Red cabin in a lush garden.

My Sustainable Travel Finland story

Hannele Levävaara has always been an advocate for responsibility and sustainability. This is her story, of her journey to starting her her business, Nukula, and of how her innate responsibility became part of that business as well.   

I have had the opportunity to do things in my own responsible and sustainable way for several decades now, and I could not be happier. Writing this at the end of May, I have recently been digging into the turf, sowing and planting, and even weeding my lawn. Some of the dandelion buds have been boiled and fried to go into salads, but some of the plants have unfortunately had to come out. For the next year, I know I will be feeding on things I have organically grown myself: vegetables, tubers, herbs…  
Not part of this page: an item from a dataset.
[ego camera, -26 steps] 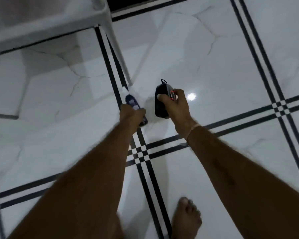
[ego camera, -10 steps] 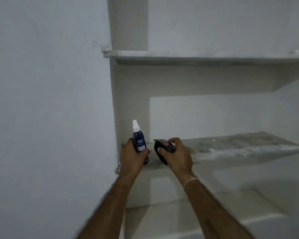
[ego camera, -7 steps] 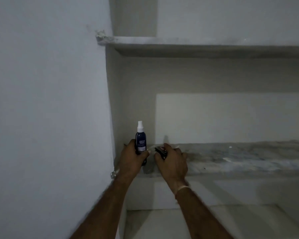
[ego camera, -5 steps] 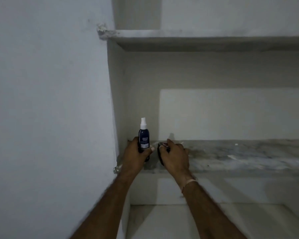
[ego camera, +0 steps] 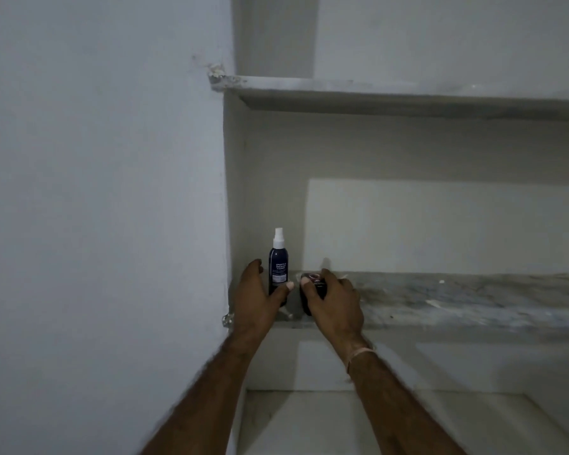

I have not always been able to do this, especially when I lived in a block of flats in Helsinki. My childhood and youth were different. Even as a little girl living on a farm, I would trawl through nature, collecting anything people had dropped and I could carry: plastics, screws, bottles… I would try to make my mum glad by taking what I found to her. She must have appreciated it! While working on the garden, I had a hard time rooting out the so-called weeds I thought so beautiful, never mind the excess healthy sprouts. Even today, it feels tragic to just yank out a fertile plant. That is why when I cultivate my garden today, I will often collect excess plantlets such as carrots or beetroots, give them a wash, and use them for filling in a veggie pie.  

When I was a teenager, people started to spray weedkiller in the fields in my home area and I was just shocked. This has really left a permanent trace in me. I simply cannot use herbicides or pesticides. I feel ill when I see a tractor’s tracks on a springtime field among the shoots. I know it is good to have cereals that are free of unwanted seeds and thus the crops are more bountiful. But what about the insects?  

It was as a student I first became consciously aware of my concern for nature. At that time, however, I did not know how to make a difference. There was no Internet or Google! And none of my friends were interested in the matter, let alone shared my concerns.  

 But I only grew more worried. I graduated as a mathematics and physics teacher, and that gradually gave me some financial resources. So, in the mid-80’s, I decided to take action. Living in Helsinki, I made the suggestion in a tenant committee meeting that the house acquire a big composter, so we could all take our household waste there and yield fertilizing compost for the flowers in the yard. I was laughed and booed out of that meeting, and that killed my enthusiasm for the moment. So I had to keep mum thereafter, but I decided there would be a point when I will have my own red house and a potato patch.  

In 1991, I met my future spouse, and in 1995, my dream of that red house came true, as we bought a decaying farm, Piililä, in Central Finland. The farm at that time had just an outhouse next to the barn. Our first step was to build an indoor bathroom in the main building. “It’s going to be a dry toilet”, I told my husband firmly. After a bit of digesting the thought, he agreed to that suggestion. At last, I could be as responsible as I wanted without pressure from the outside. I have no idea where this came to me, but probably it is a mental imbalance of some sort.  

That dry toilet installed in 1996 was the beginning of the sustainability and responsibility story of our business, Nukula. Initially we made do with what was to hand, but today, we plan it with reference to the theories and concepts of sustainability.  

We built our business on the foundation of our fabulous nature, our historic buildings, and the valuable countryside milieu they constitute. Initially, there was some conflict. I demanded we recycle any and all dismantled material that was the least bit usable, while my husband would rather have worked with new materials. Little by little, our ambitions melded together, and we decided to use old materials anew. All in all, I think I became our unofficial sustainability director, who my husband has had to submit to as time has gone by.  

Our journey together has been marked with respect for all living things – and many things most would not consider so living. Nature, from its tiniest bug or pebble all the way to the Earth and the wide universe itself is the constant object of our respect. Our effort has not been so specific as to especially target things like climate change mitigation, circular economies, or biodiversity promotion. As a “side effect” of our work, however, we have contributed to solutions to these great questions.  

Almost 10 years ago, we enrolled 15 % of our forest area into the METSO forest biodiversity programme. It is a way to protect and supplement the natural diversity of our lands year by year. Changes to forestry legislation in 2017 allowed us to switch from intensive forestry to a system of continuous cultivation, which further contributes to that goal. Our carbon footprint was cut to a fraction of its former self when we replaced wood pellets with a geothermal heating system. Today, our business is entirely carbon neutral. All our premises, including our private apartment, have dry toilets, which save water and, like other biological waste produced, yield compost to fertilize our fields. Already while living in Helsinki I would sort my garbage, even knowing I unfortunately usually needed to take them into one big bin.  

It is never easy to be ahead of one’s time. It is a struggle, being laughed at and put down by others, and most of all, banging your head against many walls. Right now, however, I am very content. This road, though very rocky at times, has been worth walking. My sustainable story will continue, and I am happy to invite you along.